Rage Against the Machine, This Land is Your Land, and Hallelujah are all mentioned in the article.
Also mentioned was George Will, a big Bruce fan. I believe the concert he attended was the same one my wife went to at RFK. He was sitting right in front of her.
Close enough that they both got the same beer spilled on them from behind.
But fuck George Will...
posted by MtDewd at 4:10 AM on June 22 [3 favorites]


Bruce Springsteen and Tom Morello - Ghost of Tom Joad (live) lacks a snappy chorus. But Tom's solo is mind blowing.
posted by mikelieman at 4:15 AM on June 22 [4 favorites]


I'm on my phone and can't find it, but I remember a comedian, I want to say Robert Wuhl, doing a whole routine about the New Jersey state assembly trying to make "Born to Run" the state rock song.
posted by ob1quixote at 5:23 AM on June 22 [1 favorite]


Robert Wuhl
posted by box at 5:52 AM on June 22 [2 favorites]


Blue Lives Matter.

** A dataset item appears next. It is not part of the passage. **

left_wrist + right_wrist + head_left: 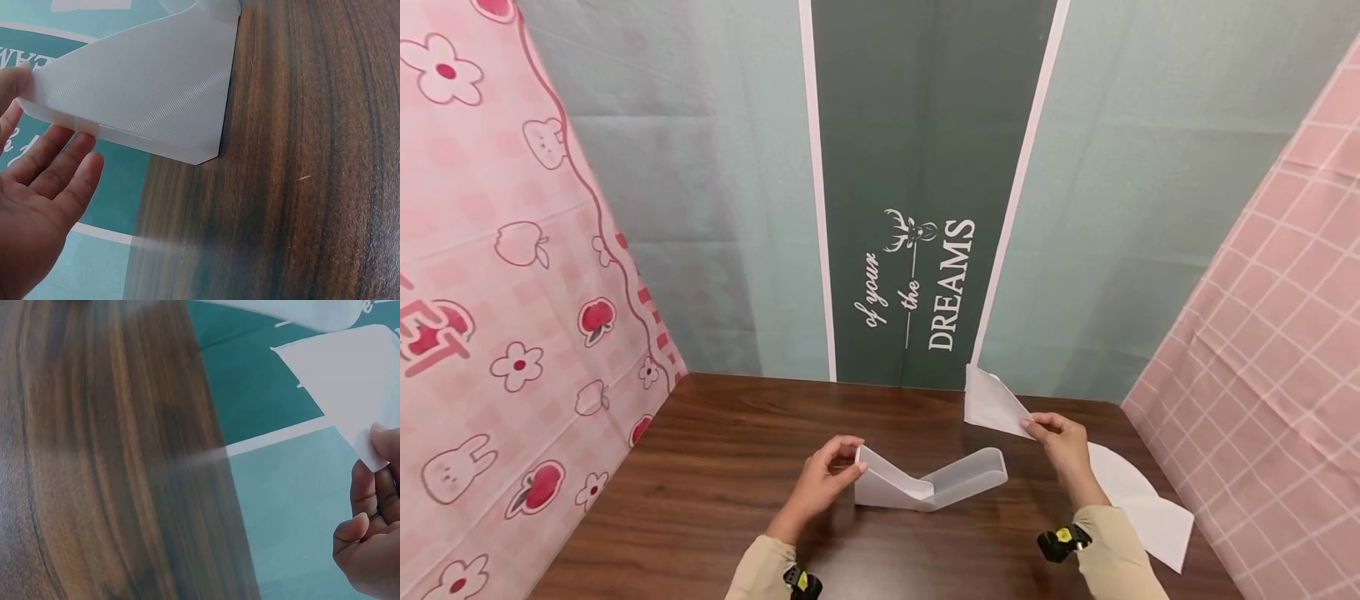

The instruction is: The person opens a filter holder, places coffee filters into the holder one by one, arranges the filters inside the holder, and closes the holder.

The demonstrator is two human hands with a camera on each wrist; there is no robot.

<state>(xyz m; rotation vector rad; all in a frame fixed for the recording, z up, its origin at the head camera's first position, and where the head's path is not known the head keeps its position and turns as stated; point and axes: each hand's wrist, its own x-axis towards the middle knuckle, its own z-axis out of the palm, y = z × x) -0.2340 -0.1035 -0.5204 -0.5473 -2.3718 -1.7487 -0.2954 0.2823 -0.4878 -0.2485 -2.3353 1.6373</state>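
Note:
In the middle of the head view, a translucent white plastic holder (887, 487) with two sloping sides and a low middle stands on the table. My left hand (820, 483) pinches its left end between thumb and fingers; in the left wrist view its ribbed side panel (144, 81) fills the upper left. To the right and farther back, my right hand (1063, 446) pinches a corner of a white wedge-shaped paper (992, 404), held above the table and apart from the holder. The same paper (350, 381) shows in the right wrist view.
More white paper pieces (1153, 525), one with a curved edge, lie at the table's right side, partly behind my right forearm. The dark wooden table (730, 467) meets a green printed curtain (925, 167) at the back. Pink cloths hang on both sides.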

Straight Pride Parade. White Power. Clean Coal. Religious Freedom. National Socialism.

Misappropriating liberal concepts is just what conservatives do.
posted by AlSweigart at 7:50 AM on June 22 [4 favorites]


How about total gibberish fake English?
posted by mike3k at 6:21 PM on June 22 [2 favorites]


Ballboy's cover makes things a bit more obvious.
posted by rhamphorhynchus at 4:13 AM on June 24 [1 favorite]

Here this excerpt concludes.